Labor’s 2015 “Saving the Great Barrier Reef” plan stated: “A Labor government will also prohibit trans-shipping operations within the Great Barrier Reef marine park.” It made the promise after the United Nations’ peak scientific body UNESCO raised concerns about a proposal by the former LNP government to allow Queensland operator Mitchell Ports to trans-ship off Hay Point near Mackay in 2014.
But on September 22, the Department of Environment and Heritage Protection released a consultation paper, Proposed regulation of trans-shipping activities in Queensland waters and the Great Barrier Reef, which backs away from that promise. Instead, it proposes to set up an assessment framework that would allow trans-shipping to extend from four “priority ports” — Townsville, Adani’s Abbot Point, Hay Point and Gladstone — out to the Marine Park.
Trans-shipping is the transfer of bulk materials, including bulk liquids, coal, sugar or petroleum products, from one vessel to another, while at sea. It does not include refuelling activities; packaged materials; fishing vessels or marine emergency response vessels.
While the environmental risks of trans-shipping apply to all marine environments, they present a particular risk to the Great Barrier Reef’s ecosystems, which are already under pressure from climate change, catchment water quality and existing port and shipping activities.
Trans-shipping increases the risk of a major accident, such as a coal or oil spill, and chronic contamination from, for example, coal dust and small coal spills.
Environment and reef minister Steven Miles said requiring trans-shipping operations for the first time to be licensed as an “environmentally relevant activity” (ERA) meant stricter rules for “protecting the Great Barrier Reef”.
“Treating the trans-shipment of bulk materials as an ERA means stricter conditions for shipping companies and greater enforcement options for the Environment Department if the reef is harmed by these activities,” he said.
However, the consultation paper reveals that trans-shipping would be allowed in the Great Barrier Reef marine park when it is “in association with a declared port”. Existing operators would have a year to apply for a licence, and could not load ships in reef waters unless “the activity cannot be accommodated within existing port limits”.
Environmental officials would also approve only locations where dust or air emissions “will not settle on a sensitive marine community”, where operators avoid environmentally harmful discharges to waters or noise, have contingency plans for “unplanned” contamination and operate as close as possible to the coast.
The Australian Marine Conservation Society has called on the Queensland government to fully implement its election commitment.

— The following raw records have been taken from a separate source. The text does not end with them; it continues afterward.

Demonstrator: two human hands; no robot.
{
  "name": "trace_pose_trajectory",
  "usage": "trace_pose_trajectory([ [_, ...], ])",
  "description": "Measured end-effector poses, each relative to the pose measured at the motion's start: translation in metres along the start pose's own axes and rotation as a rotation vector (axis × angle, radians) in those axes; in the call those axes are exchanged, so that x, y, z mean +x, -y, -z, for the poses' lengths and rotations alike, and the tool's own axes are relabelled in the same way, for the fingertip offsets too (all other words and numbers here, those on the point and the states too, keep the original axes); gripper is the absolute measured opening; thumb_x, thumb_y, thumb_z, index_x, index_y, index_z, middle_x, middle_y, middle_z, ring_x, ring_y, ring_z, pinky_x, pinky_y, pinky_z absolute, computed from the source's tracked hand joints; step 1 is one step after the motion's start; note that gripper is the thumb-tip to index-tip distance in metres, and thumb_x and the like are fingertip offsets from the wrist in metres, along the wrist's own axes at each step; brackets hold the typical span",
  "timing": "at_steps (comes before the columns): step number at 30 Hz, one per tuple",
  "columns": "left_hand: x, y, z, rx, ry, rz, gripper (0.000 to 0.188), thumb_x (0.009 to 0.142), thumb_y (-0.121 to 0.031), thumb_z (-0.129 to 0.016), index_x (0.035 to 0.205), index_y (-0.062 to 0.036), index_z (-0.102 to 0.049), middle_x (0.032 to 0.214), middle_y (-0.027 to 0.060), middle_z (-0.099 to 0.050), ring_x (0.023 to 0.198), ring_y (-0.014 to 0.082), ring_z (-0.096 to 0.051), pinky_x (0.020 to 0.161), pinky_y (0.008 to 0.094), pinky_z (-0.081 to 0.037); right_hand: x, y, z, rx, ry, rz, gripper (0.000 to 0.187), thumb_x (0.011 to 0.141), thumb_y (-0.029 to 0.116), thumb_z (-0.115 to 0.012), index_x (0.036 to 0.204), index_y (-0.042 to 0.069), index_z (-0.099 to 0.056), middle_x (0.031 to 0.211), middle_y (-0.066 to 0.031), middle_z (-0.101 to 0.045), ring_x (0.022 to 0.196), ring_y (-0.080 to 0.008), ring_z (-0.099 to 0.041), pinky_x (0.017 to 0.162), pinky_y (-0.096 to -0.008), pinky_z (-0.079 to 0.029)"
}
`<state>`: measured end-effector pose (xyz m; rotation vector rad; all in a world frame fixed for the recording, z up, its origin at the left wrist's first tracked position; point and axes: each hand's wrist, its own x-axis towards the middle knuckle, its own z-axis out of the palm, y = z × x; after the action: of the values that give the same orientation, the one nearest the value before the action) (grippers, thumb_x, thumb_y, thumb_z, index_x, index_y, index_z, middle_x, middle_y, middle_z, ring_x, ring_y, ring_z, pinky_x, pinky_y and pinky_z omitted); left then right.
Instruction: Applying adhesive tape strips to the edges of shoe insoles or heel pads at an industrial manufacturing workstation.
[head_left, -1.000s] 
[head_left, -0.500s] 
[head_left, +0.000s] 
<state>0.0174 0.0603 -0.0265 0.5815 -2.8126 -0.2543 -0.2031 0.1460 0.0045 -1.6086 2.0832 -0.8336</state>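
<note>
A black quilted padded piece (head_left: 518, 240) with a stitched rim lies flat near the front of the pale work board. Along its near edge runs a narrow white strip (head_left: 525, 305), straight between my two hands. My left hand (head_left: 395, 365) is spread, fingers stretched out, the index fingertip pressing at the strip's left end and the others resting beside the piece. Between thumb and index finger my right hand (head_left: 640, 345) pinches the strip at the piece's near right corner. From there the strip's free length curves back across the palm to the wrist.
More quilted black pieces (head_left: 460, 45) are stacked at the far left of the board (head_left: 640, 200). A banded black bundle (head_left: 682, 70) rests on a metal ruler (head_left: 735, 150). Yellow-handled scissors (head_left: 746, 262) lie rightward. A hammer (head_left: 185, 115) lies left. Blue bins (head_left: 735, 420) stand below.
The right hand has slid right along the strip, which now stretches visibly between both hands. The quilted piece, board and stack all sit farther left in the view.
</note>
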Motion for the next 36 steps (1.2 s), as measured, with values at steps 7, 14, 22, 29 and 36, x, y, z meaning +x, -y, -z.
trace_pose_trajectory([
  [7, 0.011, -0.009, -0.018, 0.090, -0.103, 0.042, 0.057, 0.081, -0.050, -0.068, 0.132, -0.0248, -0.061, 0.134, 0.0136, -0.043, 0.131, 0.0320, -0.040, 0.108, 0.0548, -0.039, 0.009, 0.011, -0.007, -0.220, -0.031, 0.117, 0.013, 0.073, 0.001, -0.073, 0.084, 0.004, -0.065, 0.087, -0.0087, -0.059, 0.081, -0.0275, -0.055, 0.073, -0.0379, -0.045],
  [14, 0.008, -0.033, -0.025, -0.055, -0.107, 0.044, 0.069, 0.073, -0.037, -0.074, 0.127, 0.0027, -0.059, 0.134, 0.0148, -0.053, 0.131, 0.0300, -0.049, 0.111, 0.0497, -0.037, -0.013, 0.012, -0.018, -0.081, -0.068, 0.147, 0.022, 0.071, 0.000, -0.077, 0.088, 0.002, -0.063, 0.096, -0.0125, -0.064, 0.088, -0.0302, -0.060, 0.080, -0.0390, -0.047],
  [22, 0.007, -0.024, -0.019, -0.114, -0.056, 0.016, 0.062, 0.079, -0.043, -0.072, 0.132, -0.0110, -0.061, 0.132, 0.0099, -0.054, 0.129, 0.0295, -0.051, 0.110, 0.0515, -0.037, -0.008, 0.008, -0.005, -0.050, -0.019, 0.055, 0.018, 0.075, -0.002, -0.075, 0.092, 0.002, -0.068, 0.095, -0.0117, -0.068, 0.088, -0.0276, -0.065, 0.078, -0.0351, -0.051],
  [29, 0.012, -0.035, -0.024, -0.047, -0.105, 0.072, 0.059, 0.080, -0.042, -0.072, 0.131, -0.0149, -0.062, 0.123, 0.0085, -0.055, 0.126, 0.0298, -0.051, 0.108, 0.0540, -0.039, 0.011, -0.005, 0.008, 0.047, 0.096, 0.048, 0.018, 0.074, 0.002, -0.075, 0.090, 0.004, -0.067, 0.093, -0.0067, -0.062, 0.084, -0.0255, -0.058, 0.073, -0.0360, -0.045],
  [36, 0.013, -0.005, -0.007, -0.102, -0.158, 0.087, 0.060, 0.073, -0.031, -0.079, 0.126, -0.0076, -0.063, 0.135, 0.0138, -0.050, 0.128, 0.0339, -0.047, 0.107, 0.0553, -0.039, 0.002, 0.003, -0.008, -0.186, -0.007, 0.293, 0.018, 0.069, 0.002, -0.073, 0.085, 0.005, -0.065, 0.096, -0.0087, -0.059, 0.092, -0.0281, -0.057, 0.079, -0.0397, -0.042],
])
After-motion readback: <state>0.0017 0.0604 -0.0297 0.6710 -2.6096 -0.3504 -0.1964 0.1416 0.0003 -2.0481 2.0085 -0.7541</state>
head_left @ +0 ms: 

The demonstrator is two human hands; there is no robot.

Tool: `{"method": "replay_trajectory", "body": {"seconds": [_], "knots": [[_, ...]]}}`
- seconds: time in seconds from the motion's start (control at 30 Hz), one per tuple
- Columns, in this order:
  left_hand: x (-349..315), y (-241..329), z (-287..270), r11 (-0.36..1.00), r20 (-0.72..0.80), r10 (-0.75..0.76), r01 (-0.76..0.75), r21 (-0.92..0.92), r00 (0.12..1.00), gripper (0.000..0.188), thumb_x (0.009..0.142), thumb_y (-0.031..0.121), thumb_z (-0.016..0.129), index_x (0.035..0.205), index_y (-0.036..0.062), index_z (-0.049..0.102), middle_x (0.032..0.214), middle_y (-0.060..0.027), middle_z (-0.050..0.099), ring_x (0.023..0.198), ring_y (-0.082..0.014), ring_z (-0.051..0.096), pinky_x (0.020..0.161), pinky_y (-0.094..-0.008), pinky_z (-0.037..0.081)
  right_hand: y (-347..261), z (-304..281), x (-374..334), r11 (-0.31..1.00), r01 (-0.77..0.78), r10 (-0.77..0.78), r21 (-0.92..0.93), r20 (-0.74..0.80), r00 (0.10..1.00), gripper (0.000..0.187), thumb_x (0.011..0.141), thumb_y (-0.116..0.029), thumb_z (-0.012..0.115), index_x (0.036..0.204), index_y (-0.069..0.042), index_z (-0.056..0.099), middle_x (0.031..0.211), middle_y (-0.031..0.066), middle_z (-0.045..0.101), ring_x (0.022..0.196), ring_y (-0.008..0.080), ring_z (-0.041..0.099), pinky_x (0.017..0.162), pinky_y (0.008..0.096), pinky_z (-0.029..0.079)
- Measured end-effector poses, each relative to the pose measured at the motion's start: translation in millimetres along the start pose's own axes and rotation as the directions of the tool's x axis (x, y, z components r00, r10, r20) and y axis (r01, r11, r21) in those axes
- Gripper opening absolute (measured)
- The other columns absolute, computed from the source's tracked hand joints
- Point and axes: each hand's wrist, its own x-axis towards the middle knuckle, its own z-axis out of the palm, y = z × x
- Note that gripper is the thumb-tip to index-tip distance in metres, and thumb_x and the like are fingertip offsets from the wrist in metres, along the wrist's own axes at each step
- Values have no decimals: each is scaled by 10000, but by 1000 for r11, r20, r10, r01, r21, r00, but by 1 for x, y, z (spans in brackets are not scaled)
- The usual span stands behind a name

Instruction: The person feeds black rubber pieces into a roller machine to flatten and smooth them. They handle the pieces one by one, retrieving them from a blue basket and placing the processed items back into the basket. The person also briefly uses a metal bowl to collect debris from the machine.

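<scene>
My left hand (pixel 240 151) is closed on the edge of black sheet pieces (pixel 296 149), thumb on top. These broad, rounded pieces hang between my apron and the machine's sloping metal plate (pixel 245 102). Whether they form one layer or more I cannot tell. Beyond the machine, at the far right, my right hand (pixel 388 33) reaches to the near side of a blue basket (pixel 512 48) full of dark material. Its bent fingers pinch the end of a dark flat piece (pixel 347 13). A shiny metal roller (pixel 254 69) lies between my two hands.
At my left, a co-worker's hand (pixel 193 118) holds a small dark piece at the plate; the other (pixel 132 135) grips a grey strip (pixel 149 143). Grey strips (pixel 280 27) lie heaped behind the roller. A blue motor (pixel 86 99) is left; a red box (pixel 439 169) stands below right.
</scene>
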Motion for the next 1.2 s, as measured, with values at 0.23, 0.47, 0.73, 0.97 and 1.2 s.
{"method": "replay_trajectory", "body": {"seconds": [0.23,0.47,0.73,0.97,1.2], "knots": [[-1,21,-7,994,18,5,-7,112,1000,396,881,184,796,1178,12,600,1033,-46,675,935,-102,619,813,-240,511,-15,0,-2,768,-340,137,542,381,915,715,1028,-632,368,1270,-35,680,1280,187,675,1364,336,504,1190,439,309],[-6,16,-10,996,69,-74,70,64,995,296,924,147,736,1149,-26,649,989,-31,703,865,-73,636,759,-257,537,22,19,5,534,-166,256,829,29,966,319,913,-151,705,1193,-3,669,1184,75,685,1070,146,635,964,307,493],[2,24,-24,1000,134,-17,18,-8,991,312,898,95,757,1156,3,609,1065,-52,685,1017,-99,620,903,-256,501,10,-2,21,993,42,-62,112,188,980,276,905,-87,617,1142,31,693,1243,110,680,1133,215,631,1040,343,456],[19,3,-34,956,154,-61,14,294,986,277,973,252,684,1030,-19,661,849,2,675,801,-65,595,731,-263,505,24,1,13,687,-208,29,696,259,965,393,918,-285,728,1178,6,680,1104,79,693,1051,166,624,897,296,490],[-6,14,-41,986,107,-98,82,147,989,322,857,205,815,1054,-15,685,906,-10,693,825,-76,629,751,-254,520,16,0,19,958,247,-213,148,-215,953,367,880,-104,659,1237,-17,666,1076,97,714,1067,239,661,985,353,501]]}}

AMCS campaign director Imogen Zethoven said: “Labor made a clear commitment to ban trans-shipping in the Marine Park. Now they are retreating from that promise.
“It will increase ship movements, meaning there will be more noise, more light, more likelihood of ship strikes of marine animals. It increases the risk of damage to seagrass meadows, home to turtles and dugongs, and corals — through dredging and anchoring to establish the trans-shipping site.
“The Queensland Government’s Reef 2050 Plan includes the following target: Shipping within our Reef is safe, risks are minimised, and incidents are reduced to as close to zero as possible. Only a ban on trans-shipping in the Marine Park will ensure that target is met.”